En mis cavilaciones de esas tardes aparecía también el pueblo de los indios, receloso, apartado. Me preguntaba si antes de la Conquista los pueblos de la región creían en demonios y en seres como los ángeles. A juzgar por los códices previos a la invasión de los españoles, la idea del más allá era que los muertos llegaban al Mictlán, donde se vivía igual que en el más acá. No había espantos, ángeles, espíritus errantes. La Llorona llegó con los españoles. Y cómo no: los verdaderos habitantes de lo que ahora conocemos como México perdieron sus tierras, sus dioses, su identidad. Según yo, sólo nos quedó la rabia y la sumisión, mezcla mortífera a la que ningún fantasma podría detener cuando estallara.
Julia, mi amiga, no pensaba así. Ni tampoco el grupo de mujeres al que poco a poco me fue incorporando. Todas ellas habían pasado por alguna maestría en Estética o en Historia,
pero se interesaban fieramente en las enseñanzas de angelología que Julieta presumía haber adquirido a su paso por Varsovia. Según nos platicó una de esas tardes de café en casa de la Toya —la dueña del espacio donde nos juntábamos a estudiar—, su interés se despertó cuando visitó un cementerio en Bulgaria donde todas las esculturas de ángeles habían sido decapitadas. Impresionada, buscó respuestas y encontró en París una maestra o coach que en un santiamén la convenció de sus dones innatos para establecer comunicación con los seres de luz. Durante dos años, la maestra la entrenó para que por su conducto otras personas pudieran ser guiadas en su camino, acudir a los seres celestiales en momentos de necesidad o confusión y tomar las mejores decisiones.
Sin embargo, a nosotras Julia nos dosificaba las enseñanzas. Habían transcurrido años de sesiones, lecturas, exámenes y todavía no parecíamos estar listas para la invocación de verdad. Cada semana procedíamos a llamar a un ángel diferente. Decíamos tres veces seguidas su nombre —que yo olvidaba tan pronto acababa el ritual— y recitábamos un mensaje claro de nuestra intención de conocerlo en toda su dimensión de ser de luz y recibir su guía.
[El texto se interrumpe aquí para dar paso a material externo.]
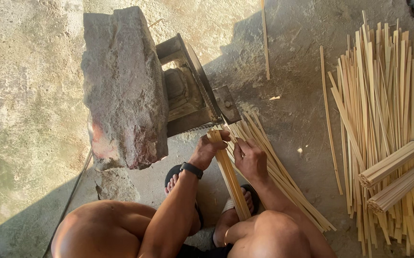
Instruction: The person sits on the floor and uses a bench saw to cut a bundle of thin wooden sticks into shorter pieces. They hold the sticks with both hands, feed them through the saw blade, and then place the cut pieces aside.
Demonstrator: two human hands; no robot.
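Bare knees fill the bottom edge, and between them two feet in dark sandals (176,174) rest on the grey concrete floor (30,119). Above the knees, the left hand (208,149), a black band (191,169) on its wrist, is clamped around the top end of a tight sheaf of pale flat bamboo strips (231,181) that slants down to the right foot. Just beside it, the right hand (250,158) rests with fingers curled onto a looser fan of the same pale strips (283,179) spread over the floor; whether it grips any I cannot tell. Both hands sit right at the blade end of a dark metal-framed cutting device (190,91), weighted by a big rough grey stone block (123,88). Well apart on the right lies a wide heap of long bamboo slivers (383,95), with two tied round bundles of sticks (398,167) lying across it, one bound with a red band.
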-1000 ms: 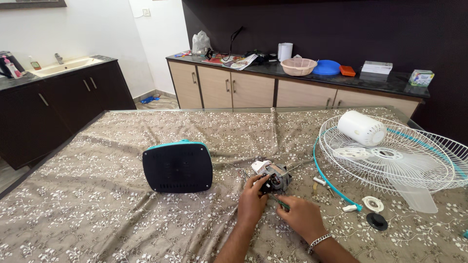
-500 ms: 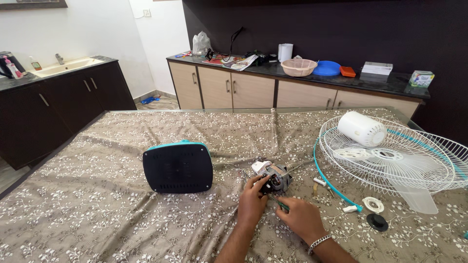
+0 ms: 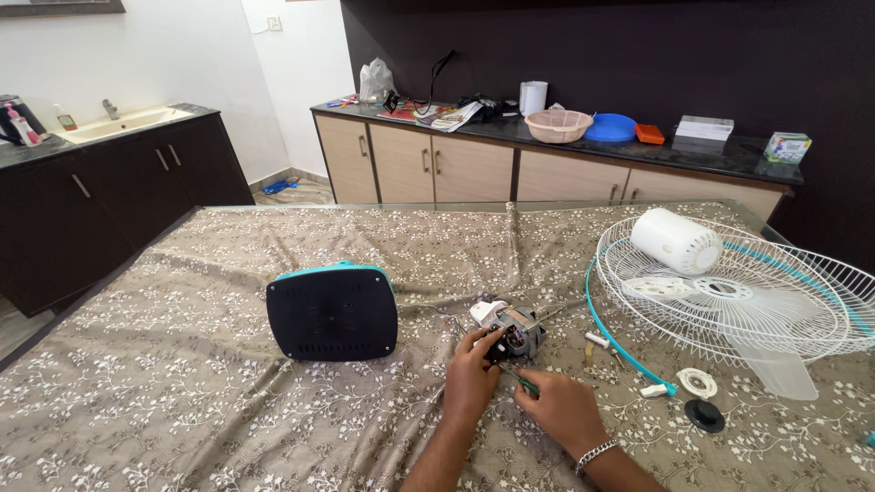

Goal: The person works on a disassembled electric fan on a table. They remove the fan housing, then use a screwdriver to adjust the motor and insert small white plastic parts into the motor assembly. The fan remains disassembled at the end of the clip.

Durante esos años, nos casamos Arcelia, Concha y yo; se divorciaron Laura y Magdalena; Mónica quedó viuda y otras dos se intercambiaron los maridos. No faltó la que se hizo de varios amantes y otra que conoció su verdadera vocación de hetaira luego de un matrimonio largo, árido y aséptico. Curiosamente, Julieta no encontró conveniente divorciarse, porque las aventuras de una noche se quedarían sin ese condimento extra que da lo prohibido, lo ilegal o lo incorrecto. Tanta incertidumbre me sumía en periodos de melancolía rayana en la depresión. Yo rogaba que los ángeles se manifestaran o al menos produjeran un cambio en la rutina que ya empezaba a aburrirme. Cada sesión debíamos participar en un ritual que pretendía buscar la conexión con nuestro ángel personal. Hasta ese momento sólo habíamos recibido jirones de ideas, aparentes respuestas sin conexión lógica con las preguntas que nunca nos revelábamos ni entre nosotras.
No lo sé. De lo que sí estoy segura es que sólo de una dimensión inasequible y oscura pudo haberle llegado a Julieta la idea de hacer todo lo posible para que yo me casara con Antonio, mi introvertido segundo marido que resultó ser el contador del Ferrero, uno de los más sanguinarios capos de nuevo cuño de Melilla, España.